Lors de leur rencontre à Malte en décembre 1989, le président Bush avait également assuré Gorbatchev que si les pays d’Europe de l’Est étaient autorisés à choisir leur orientation future par voie démocratique, les États-Unis ne « profiteraient » pas de ce processus. (De toute évidence, intégrer des pays qui faisaient partie du Pacte de Varsovie au sein de l’OTAN équivaut à « tirer avantage »). L’année suivante, Gorbatchev a reçu l’assurance, bien que ce ne soit pas inscrit dans un traité officiel, que si une Allemagne unifiée était autorisée à rester au sein de l’OTAN, il n’y aurait aucune expansion de la juridiction de l’OTAN vers l’Est, « pas même d’un pouce ».

Ces déclarations ont été faites à Gorbatchev avant l’éclatement de l’Union soviétique.
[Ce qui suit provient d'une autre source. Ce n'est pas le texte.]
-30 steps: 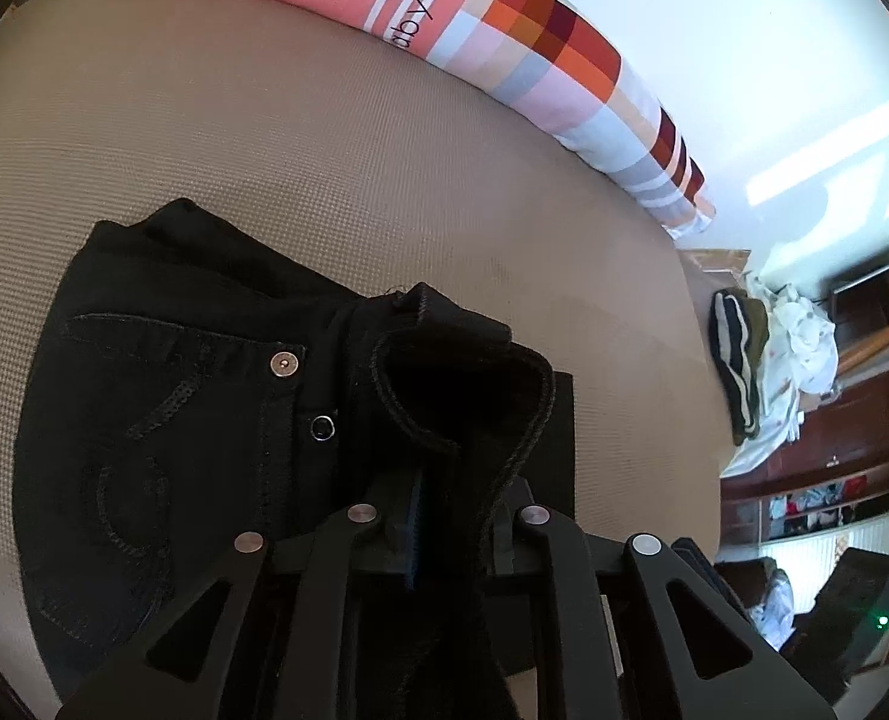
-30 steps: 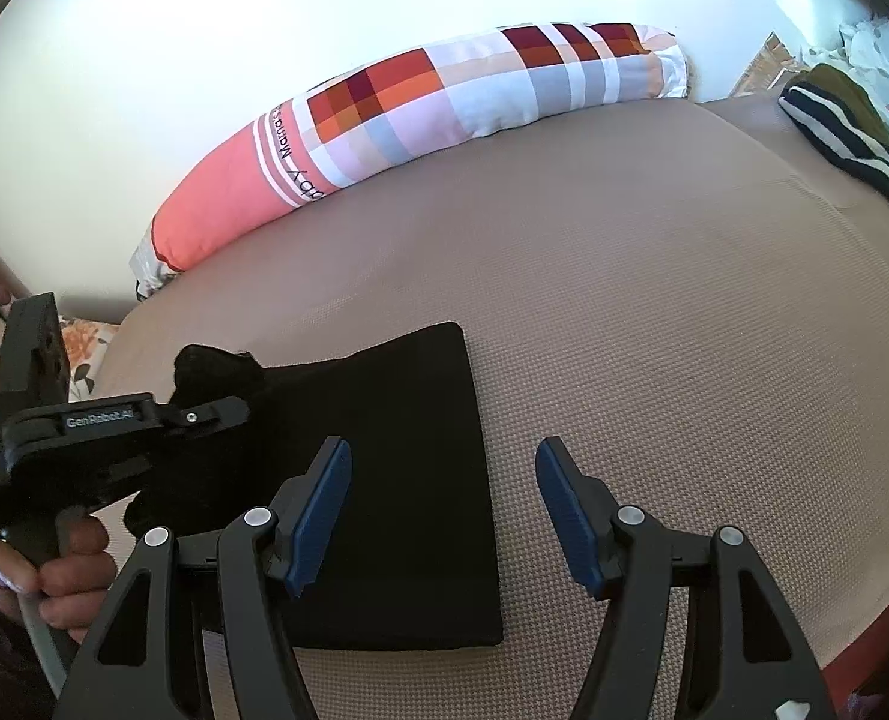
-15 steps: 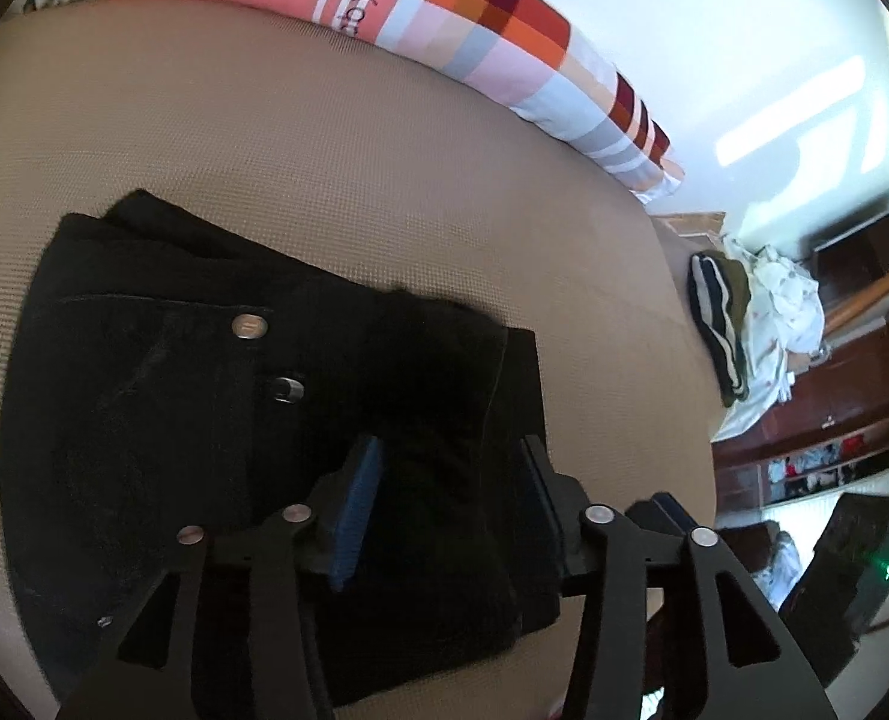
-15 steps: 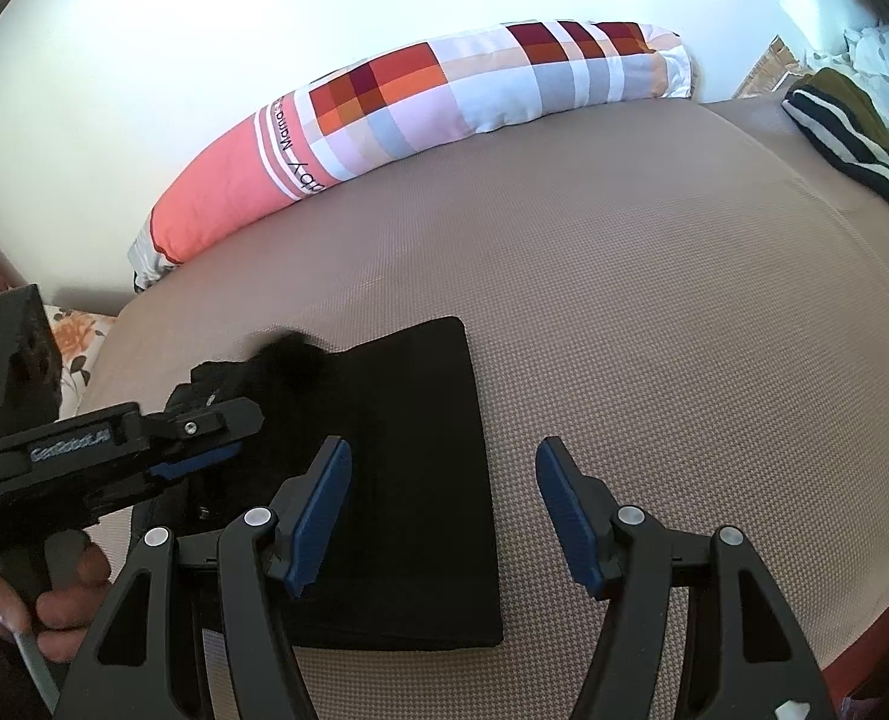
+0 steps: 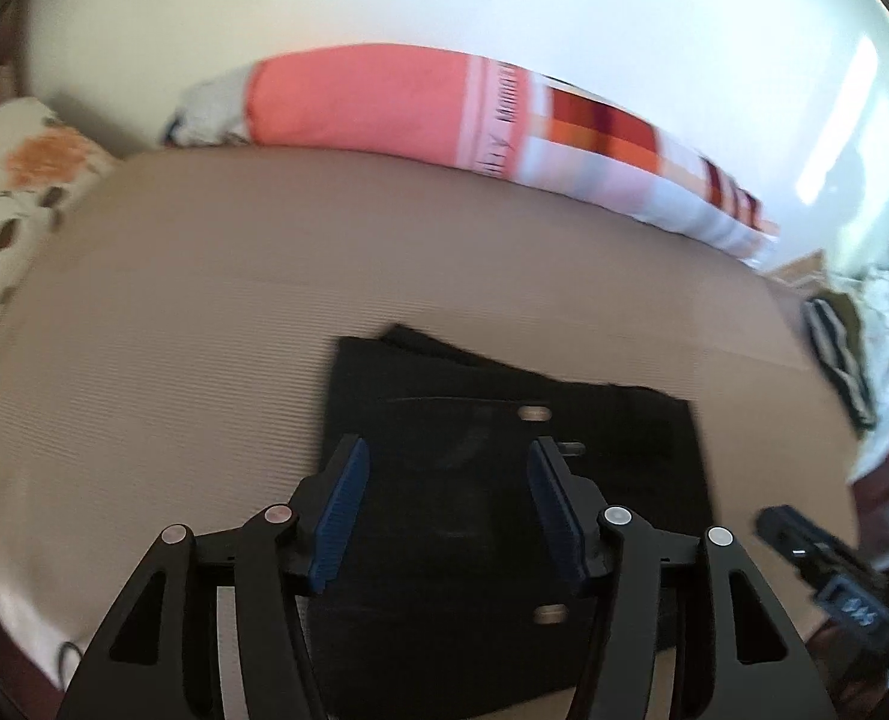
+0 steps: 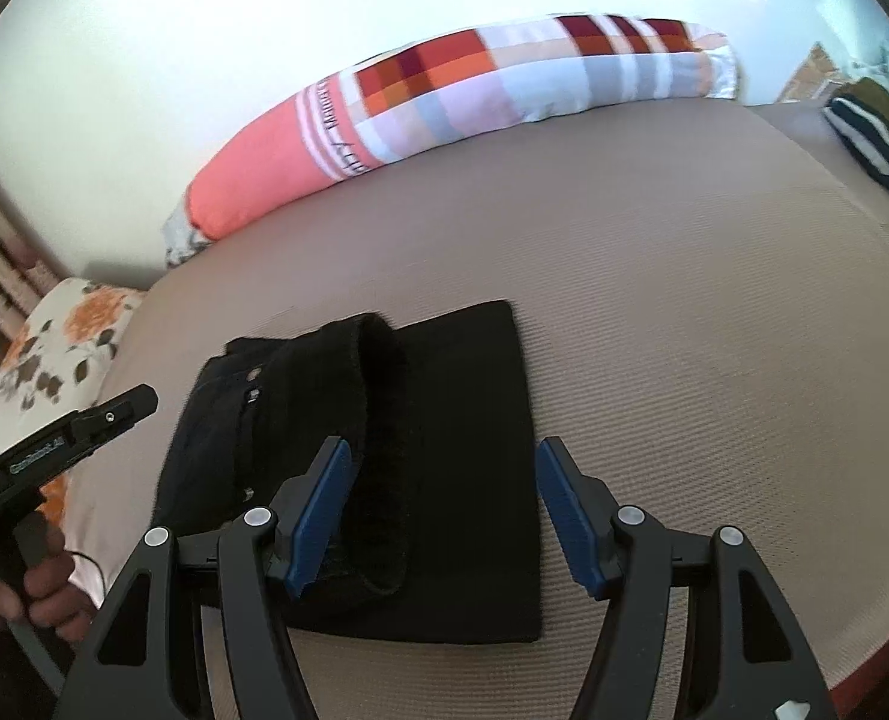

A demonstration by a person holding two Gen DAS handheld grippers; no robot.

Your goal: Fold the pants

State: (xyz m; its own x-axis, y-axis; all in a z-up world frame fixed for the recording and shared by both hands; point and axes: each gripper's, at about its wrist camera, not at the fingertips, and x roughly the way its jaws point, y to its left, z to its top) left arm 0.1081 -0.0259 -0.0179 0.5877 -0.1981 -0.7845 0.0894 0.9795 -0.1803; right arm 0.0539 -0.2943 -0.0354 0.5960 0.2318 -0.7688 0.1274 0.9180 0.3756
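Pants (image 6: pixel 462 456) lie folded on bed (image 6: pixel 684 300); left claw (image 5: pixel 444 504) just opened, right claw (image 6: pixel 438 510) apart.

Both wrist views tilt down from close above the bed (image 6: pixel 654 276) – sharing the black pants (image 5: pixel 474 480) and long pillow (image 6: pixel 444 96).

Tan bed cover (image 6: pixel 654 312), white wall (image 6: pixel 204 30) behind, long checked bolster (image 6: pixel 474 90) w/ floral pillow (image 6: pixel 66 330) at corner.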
Après cet éclatement, la Fédération de Russie comptait moins de la moitié de la population de l’ex-Union soviétique, et son armée était démoralisée et totalement désorganisée. S’il n’y avait aucune raison d’élargir l’OTAN après que l’Union soviétique ait reconnu et respecté l’indépendance des pays d’Europe de l’Est, il y avait encore moins de raisons de percevoir la Fédération de Russie comme une menace.
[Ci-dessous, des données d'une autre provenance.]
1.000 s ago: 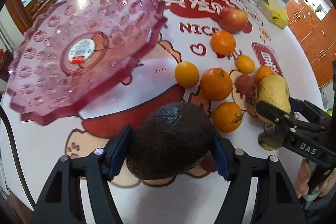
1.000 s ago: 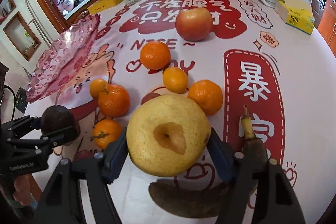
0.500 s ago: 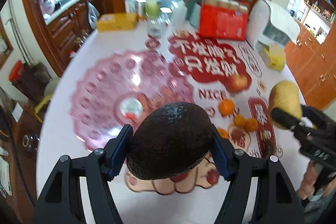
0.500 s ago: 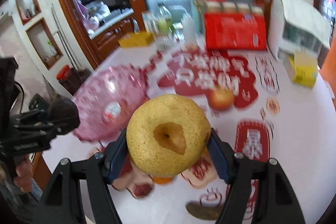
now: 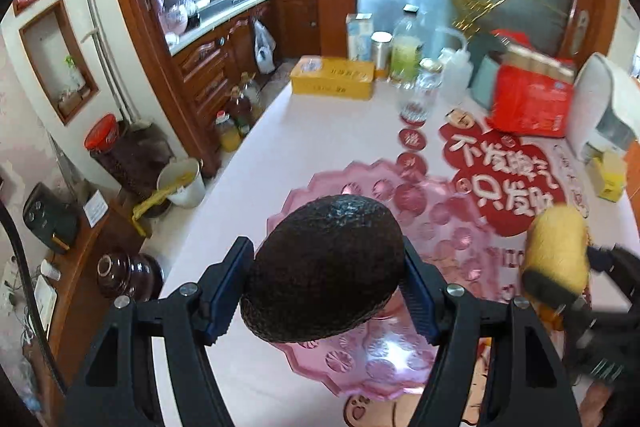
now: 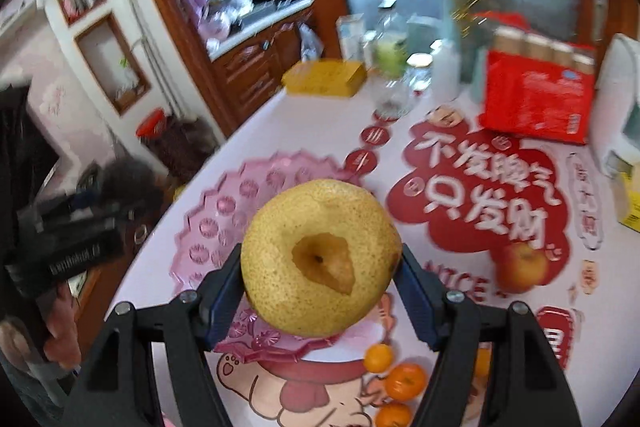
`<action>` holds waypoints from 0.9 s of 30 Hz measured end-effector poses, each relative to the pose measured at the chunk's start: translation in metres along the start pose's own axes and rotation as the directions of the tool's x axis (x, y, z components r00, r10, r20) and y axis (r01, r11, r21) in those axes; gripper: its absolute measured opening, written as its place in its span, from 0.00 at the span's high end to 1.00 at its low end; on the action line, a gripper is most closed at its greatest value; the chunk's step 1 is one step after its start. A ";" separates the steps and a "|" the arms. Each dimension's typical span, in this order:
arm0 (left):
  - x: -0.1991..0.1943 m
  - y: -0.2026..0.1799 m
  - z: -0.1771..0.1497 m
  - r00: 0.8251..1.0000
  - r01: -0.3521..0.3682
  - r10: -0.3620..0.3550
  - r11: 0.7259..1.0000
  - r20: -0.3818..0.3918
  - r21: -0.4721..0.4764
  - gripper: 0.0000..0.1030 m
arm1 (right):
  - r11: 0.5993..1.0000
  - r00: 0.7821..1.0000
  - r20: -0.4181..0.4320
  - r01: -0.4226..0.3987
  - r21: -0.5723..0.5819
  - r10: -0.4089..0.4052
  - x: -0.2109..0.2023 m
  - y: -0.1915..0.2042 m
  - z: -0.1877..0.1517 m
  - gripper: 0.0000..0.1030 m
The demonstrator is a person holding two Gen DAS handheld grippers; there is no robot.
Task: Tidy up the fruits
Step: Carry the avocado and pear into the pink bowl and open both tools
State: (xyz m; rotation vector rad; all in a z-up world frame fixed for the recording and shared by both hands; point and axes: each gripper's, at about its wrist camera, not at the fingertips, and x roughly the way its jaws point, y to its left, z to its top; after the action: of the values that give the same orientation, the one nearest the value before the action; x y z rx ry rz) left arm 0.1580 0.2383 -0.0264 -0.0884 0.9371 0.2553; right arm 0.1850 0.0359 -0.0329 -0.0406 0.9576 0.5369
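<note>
Black claw (image 5: 326, 297), blue pads (image 5: 230, 289)

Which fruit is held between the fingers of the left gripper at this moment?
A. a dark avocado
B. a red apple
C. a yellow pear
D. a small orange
A: the left wrist view shows the left gripper shut on the dark avocado, above the pink tray; the yellow pear is in the right gripper.

My left gripper (image 5: 326, 273): jaws clamped on the avocado (image 5: 324, 267), raised over the pink tray (image 5: 424, 203). My right gripper (image 6: 320, 267): clamped on the pear (image 6: 320, 255), raised over that same tray, angled downward.
</note>
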 end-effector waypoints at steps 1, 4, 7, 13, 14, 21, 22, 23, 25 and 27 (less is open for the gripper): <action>0.009 0.001 -0.002 1.000 0.000 0.000 1.000 -0.014 -0.002 0.33 | 1.000 1.000 -0.018 -0.002 -0.007 0.002 0.010 0.003 -0.004 0.31; 0.040 0.004 -0.015 0.998 0.017 -0.017 1.000 -0.062 -0.012 0.33 | 1.000 0.995 -0.098 -0.002 -0.029 -0.001 0.052 0.009 -0.023 0.31; 0.068 0.002 -0.026 0.993 0.049 -0.052 0.998 -0.106 -0.024 0.33 | 0.999 0.988 -0.153 0.004 -0.047 -0.011 0.079 0.012 -0.039 0.30; 0.111 -0.009 -0.044 0.974 0.102 -0.101 0.995 -0.203 -0.007 0.33 | 0.994 0.986 -0.160 0.024 -0.105 -0.041 0.098 0.020 -0.046 0.30; 0.118 -0.012 -0.046 0.969 0.105 -0.105 0.994 -0.222 -0.009 0.33 | 0.994 0.984 -0.172 0.022 -0.111 -0.041 0.101 0.021 -0.047 0.30; 0.133 -0.016 -0.053 0.957 0.130 -0.127 0.991 -0.260 -0.007 0.28 | 0.986 0.980 -0.190 0.033 -0.163 -0.064 0.109 0.031 -0.054 0.29; 0.131 -0.017 -0.052 0.958 0.133 -0.130 0.991 -0.256 -0.006 0.23 | 0.986 0.980 -0.191 0.026 -0.162 -0.057 0.109 0.031 -0.054 0.29; 0.128 -0.017 -0.050 0.960 0.132 -0.130 0.991 -0.246 -0.006 0.15 | 0.988 0.981 -0.192 0.010 -0.154 -0.040 0.107 0.030 -0.055 0.29; 0.119 -0.017 -0.048 0.968 0.124 -0.123 0.992 -0.217 -0.007 0.13 | 0.989 0.983 -0.179 0.010 -0.148 -0.037 0.102 0.032 -0.057 0.29; 0.111 -0.016 -0.046 0.982 0.054 -0.052 0.999 -0.179 0.002 0.08 | 0.988 0.987 -0.155 0.024 -0.151 -0.048 0.094 0.031 -0.056 0.29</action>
State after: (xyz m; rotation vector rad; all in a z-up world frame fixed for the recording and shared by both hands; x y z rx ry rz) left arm 0.1887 0.2346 -0.1439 -0.1316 1.1127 0.1970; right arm 0.1706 0.0871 -0.1334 -0.2371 1.0683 0.5770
Cette crise a-t-elle été délibérément provoquée?

Hélas, les politiques menées par les présidents George W. Bush, Barack Obama, Donald Trump et Joe Biden ont toutes contribué à nous conduire à la situation actuelle.
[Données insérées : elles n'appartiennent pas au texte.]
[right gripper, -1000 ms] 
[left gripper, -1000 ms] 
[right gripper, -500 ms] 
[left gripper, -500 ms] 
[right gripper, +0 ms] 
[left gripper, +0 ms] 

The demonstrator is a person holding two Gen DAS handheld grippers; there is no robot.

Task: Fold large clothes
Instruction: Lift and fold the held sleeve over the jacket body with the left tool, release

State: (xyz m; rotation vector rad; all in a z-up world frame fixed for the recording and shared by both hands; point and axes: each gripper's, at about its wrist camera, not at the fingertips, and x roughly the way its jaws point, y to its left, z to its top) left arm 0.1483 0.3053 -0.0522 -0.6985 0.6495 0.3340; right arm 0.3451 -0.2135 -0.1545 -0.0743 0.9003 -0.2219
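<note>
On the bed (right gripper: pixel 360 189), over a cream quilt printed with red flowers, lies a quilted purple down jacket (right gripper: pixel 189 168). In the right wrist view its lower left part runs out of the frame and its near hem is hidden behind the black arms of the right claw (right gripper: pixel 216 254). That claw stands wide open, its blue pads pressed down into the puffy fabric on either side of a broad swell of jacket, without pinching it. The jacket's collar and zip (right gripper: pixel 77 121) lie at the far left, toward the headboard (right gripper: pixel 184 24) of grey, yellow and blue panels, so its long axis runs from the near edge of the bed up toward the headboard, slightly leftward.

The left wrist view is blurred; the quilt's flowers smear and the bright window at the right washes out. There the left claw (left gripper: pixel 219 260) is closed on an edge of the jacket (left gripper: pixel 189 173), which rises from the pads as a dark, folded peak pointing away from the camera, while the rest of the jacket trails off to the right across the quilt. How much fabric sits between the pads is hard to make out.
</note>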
L’ajout de pays d’Europe orientale à l’OTAN s’est poursuivi sous l’administration de George W. Bush, mais ce n’est pas la seule raison qui a stimulé l’objection russe. Au même moment, les États-Unis ont commencé à se retirer des traités de contrôle des armements, qui avaient tempéré, pour un temps, une course aux armements irrationnelle et dangereuse, et constituaient les accords fondateurs mettant fin à la guerre froide. La décision la plus importante fut de se retirer du Traité relatif à la limitation des systèmes contre les missiles balistiques (Traité ABM) qui avait été la pierre angulaire de la série d’accords ayant mis fin, pour un temps, à la course aux armements nucléaires. Après le 11 septembre, Poutine a été le premier dirigeant étranger à appeler le président Bush pour lui offrir son soutien. Il a tenu parole en facilitant l’attaque contre le régime taliban en Afghanistan. Il était manifeste à l’époque que Poutine aspirait à établir un partenariat de sécurité avec les États-Unis, car les terroristes djihadistes qui ciblaient les États-Unis visaient également la Russie. Néanmoins, Washington a persisté à ignorer les intérêts de la Russie (et de ses alliés) en envahissant l’Irak, une agression à laquelle se sont opposées non seulement la Russie, mais aussi la France et l’Allemagne.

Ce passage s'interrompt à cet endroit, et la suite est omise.